Could you reproduce every entry that follows, exactly as shown?

Entries taken from a collection
----

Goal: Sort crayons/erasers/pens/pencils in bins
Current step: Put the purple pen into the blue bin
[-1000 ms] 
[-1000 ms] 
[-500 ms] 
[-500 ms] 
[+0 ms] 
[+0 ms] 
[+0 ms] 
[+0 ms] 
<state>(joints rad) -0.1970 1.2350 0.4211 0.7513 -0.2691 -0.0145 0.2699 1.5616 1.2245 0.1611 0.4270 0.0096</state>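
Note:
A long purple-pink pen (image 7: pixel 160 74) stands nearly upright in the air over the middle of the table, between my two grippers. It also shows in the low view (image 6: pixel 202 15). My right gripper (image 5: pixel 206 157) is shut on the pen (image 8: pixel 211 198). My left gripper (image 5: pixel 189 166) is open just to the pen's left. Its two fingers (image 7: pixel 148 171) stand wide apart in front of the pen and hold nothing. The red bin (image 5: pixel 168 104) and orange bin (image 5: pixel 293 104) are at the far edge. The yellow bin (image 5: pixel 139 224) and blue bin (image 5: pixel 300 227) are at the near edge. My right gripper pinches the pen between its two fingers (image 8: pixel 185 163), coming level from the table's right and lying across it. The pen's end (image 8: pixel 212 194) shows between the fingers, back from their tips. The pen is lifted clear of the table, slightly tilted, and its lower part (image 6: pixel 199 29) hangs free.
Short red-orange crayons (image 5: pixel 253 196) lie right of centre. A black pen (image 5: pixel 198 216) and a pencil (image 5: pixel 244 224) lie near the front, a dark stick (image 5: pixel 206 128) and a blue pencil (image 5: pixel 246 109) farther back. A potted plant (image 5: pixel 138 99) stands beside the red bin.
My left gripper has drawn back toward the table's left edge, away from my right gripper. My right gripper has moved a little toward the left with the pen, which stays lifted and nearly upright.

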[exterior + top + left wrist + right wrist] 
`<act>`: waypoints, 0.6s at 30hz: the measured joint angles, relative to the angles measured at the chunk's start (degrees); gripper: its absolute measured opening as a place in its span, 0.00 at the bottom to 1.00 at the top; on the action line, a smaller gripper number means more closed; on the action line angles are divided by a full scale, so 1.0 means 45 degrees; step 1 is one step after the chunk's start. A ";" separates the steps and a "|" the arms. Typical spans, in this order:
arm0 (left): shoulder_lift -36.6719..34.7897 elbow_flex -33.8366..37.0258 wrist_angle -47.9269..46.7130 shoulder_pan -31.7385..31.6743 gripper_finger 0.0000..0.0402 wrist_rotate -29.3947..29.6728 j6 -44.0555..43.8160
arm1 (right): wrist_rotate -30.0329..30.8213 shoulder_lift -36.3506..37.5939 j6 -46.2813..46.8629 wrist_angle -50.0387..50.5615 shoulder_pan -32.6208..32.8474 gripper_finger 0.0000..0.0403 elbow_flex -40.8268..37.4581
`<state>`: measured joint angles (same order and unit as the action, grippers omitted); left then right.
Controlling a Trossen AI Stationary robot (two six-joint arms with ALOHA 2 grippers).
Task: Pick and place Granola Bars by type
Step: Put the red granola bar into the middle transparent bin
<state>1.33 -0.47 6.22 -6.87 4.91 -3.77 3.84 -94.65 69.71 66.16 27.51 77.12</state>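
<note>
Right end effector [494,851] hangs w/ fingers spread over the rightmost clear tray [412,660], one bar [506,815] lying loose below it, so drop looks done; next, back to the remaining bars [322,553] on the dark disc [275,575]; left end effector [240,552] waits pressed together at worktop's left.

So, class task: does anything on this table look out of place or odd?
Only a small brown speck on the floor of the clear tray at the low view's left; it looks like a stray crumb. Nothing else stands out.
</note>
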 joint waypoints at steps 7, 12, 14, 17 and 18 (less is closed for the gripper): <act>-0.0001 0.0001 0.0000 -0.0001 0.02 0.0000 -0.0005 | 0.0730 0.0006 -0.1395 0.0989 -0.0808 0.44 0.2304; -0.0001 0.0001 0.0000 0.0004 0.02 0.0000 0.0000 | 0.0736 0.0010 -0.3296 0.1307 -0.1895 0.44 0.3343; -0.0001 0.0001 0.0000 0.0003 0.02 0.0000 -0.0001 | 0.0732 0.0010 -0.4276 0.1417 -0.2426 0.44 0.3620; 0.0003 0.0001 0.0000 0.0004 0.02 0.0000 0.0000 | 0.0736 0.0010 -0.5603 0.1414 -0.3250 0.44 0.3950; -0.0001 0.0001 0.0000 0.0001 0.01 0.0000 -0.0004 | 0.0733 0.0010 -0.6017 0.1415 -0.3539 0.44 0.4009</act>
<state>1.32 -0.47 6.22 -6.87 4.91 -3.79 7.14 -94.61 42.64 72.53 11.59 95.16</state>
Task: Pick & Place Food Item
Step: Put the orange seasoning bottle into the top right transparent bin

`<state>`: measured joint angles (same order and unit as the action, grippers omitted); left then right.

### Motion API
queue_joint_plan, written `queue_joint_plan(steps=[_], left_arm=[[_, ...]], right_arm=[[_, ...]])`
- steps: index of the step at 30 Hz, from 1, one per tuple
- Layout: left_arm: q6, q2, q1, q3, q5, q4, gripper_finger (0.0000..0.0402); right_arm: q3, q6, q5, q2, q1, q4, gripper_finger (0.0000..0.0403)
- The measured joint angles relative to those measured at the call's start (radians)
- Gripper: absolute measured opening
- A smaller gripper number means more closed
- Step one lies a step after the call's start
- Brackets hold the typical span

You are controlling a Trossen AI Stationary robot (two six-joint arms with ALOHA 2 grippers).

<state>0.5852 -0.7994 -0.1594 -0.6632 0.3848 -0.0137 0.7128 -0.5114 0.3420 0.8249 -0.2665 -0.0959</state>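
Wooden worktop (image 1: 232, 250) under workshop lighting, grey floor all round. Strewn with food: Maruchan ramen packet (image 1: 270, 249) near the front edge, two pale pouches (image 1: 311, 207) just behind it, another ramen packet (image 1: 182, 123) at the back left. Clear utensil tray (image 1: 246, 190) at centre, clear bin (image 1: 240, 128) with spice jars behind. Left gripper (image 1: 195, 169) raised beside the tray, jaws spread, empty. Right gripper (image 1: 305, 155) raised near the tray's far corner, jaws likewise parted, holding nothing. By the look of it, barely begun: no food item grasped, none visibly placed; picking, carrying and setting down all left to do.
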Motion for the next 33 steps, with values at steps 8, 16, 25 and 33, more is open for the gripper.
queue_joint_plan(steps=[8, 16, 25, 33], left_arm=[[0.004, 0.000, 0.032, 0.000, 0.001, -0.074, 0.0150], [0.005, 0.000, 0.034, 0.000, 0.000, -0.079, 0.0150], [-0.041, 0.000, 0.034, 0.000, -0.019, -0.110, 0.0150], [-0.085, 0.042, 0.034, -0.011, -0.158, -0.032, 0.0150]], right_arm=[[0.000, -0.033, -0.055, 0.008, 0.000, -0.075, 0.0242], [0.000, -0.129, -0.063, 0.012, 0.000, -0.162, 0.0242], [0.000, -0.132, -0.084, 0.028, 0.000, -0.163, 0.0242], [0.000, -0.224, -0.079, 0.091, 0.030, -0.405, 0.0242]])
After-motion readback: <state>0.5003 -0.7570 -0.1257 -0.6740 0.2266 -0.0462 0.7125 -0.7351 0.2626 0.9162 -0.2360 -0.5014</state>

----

### RESPONSE AREA
Goal: Sort crayons/erasers/pens/pencils in bins
Current step: Put the purple pen into the blue bin
[-1000 ms] 
[-1000 ms] 
[-500 ms] 
[-500 ms] 
[+0 ms] 
[+0 ms] 
[+0 ms] 
[+0 ms] 
<state>(joints rad) -0.1970 1.2350 0.4211 0.7513 -0.2691 -0.0145 0.2699 1.5616 1.2245 0.1611 0.4270 0.0096</state>
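Note:
A long purple-pink pen (image 7: pixel 160 74) stands nearly upright in the air over the middle of the table, between my two grippers. It also shows in the low view (image 6: pixel 202 15). My right gripper (image 5: pixel 206 157) is shut on the pen (image 8: pixel 211 198). My left gripper (image 5: pixel 189 166) is open just to the pen's left. Its two fingers (image 7: pixel 148 171) stand wide apart in front of the pen and hold nothing. The red bin (image 5: pixel 168 104) and orange bin (image 5: pixel 293 104) are at the far edge. The yellow bin (image 5: pixel 139 224) and blue bin (image 5: pixel 300 227) are at the near edge. My right gripper pinches the pen between its two fingers (image 8: pixel 185 163), coming level from the table's right and lying across it. The pen's end (image 8: pixel 212 194) shows between the fingers, back from their tips. The pen is lifted clear of the table, slightly tilted, and its lower part (image 6: pixel 199 29) hangs free.
Short red-orange crayons (image 5: pixel 253 196) lie right of centre. A black pen (image 5: pixel 198 216) and a pencil (image 5: pixel 244 224) lie near the front, a dark stick (image 5: pixel 206 128) and a blue pencil (image 5: pixel 246 109) farther back. A potted plant (image 5: pixel 138 99) stands beside the red bin.
My left gripper has drawn back toward the table's left edge, away from my right gripper. My right gripper has moved a little toward the left with the pen, which stays lifted and nearly upright.
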
[exterior + top + left wrist + right wrist] 
`<act>`: waypoints, 0.6s at 30hz: the measured joint angles, relative to the angles measured at the chunk's start (degrees); gripper: its absolute measured opening as a place in its span, 0.00 at the bottom to 1.00 at the top; on the action line, a smaller gripper number means more closed; on the action line angles are divided by a full scale, so 1.0 means 45 degrees; step 1 is one step after the chunk's start. A ";" separates the steps and a "|" the arms. Typical spans, in this order:
arm0 (left): shoulder_lift -36.6719..34.7897 elbow_flex -33.8366..37.0258 wrist_angle -47.9269..46.7130 shoulder_pan -31.7385..31.6743 gripper_finger 0.0000..0.0402 wrist_rotate -29.3947..29.6728 j6 -44.0555..43.8160
arm1 (right): wrist_rotate -30.0329..30.8213 shoulder_lift -36.3506..37.5939 j6 -46.2813..46.8629 wrist_angle -50.0387..50.5615 shoulder_pan -32.6208..32.8474 gripper_finger 0.0000..0.0403 elbow_flex -40.8268..37.4581
`<state>`: measured joint angles (same order and unit as the action, grippers omitted); left then right.
Controlling a Trossen AI Stationary robot (two six-joint arms with ALOHA 2 grippers).
Task: Pick and place Granola Bars by type
Step: Put the red granola bar into the middle transparent bin
<state>1.33 -0.47 6.22 -6.87 4.91 -3.77 3.84 -94.65 69.71 66.16 27.51 77.12</state>
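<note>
Right end effector [494,851] hangs w/ fingers spread over the rightmost clear tray [412,660], one bar [506,815] lying loose below it, so drop looks done; next, back to the remaining bars [322,553] on the dark disc [275,575]; left end effector [240,552] waits pressed together at worktop's left.

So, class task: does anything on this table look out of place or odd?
Only a small brown speck on the floor of the clear tray at the low view's left; it looks like a stray crumb. Nothing else stands out.
</note>
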 joint waypoints at steps 7, 12, 14, 17 and 18 (less is closed for the gripper): <act>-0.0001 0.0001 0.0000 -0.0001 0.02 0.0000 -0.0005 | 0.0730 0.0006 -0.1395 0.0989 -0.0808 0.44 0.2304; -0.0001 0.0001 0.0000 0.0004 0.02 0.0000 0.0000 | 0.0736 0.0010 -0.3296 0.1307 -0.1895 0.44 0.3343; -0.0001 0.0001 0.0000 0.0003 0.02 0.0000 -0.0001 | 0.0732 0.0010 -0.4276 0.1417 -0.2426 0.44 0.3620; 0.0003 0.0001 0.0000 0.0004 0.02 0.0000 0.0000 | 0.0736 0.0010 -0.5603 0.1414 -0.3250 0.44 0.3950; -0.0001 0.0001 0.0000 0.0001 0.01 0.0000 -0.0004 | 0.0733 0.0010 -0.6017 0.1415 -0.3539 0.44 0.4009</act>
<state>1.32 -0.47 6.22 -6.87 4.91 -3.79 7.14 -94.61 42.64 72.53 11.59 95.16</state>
Task: Pick & Place Food Item
Step: Put the orange seasoning bottle into the top right transparent bin

`<state>`: measured joint angles (same order and unit as the action, grippers omitted); left then right.

### Motion API
queue_joint_plan, written `queue_joint_plan(steps=[_], left_arm=[[_, ...]], right_arm=[[_, ...]])`
- steps: index of the step at 30 Hz, from 1, one per tuple
- Layout: left_arm: q6, q2, q1, q3, q5, q4, gripper_finger (0.0000..0.0402); right_arm: q3, q6, q5, q2, q1, q4, gripper_finger (0.0000..0.0403)
- The measured joint angles relative to those measured at the call's start (radians)
- Gripper: absolute measured opening
- A smaller gripper number means more closed
- Step one lies a step after the call's start
- Brackets hold the typical span

You are controlling a Trossen AI Stationary robot (two six-joint arms with ALOHA 2 grippers).

<state>0.5852 -0.7994 -0.1594 -0.6632 0.3848 -0.0137 0.7128 -0.5114 0.3420 0.8249 -0.2665 -0.0959</state>
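Wooden worktop (image 1: 232, 250) under workshop lighting, grey floor all round. Strewn with food: Maruchan ramen packet (image 1: 270, 249) near the front edge, two pale pouches (image 1: 311, 207) just behind it, another ramen packet (image 1: 182, 123) at the back left. Clear utensil tray (image 1: 246, 190) at centre, clear bin (image 1: 240, 128) with spice jars behind. Left gripper (image 1: 195, 169) raised beside the tray, jaws spread, empty. Right gripper (image 1: 305, 155) raised near the tray's far corner, jaws likewise parted, holding nothing. By the look of it, barely begun: no food item grasped, none visibly placed; picking, carrying and setting down all left to do.
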Motion for the next 33 steps, with values at steps 8, 16, 25 and 33, more is open for the gripper.
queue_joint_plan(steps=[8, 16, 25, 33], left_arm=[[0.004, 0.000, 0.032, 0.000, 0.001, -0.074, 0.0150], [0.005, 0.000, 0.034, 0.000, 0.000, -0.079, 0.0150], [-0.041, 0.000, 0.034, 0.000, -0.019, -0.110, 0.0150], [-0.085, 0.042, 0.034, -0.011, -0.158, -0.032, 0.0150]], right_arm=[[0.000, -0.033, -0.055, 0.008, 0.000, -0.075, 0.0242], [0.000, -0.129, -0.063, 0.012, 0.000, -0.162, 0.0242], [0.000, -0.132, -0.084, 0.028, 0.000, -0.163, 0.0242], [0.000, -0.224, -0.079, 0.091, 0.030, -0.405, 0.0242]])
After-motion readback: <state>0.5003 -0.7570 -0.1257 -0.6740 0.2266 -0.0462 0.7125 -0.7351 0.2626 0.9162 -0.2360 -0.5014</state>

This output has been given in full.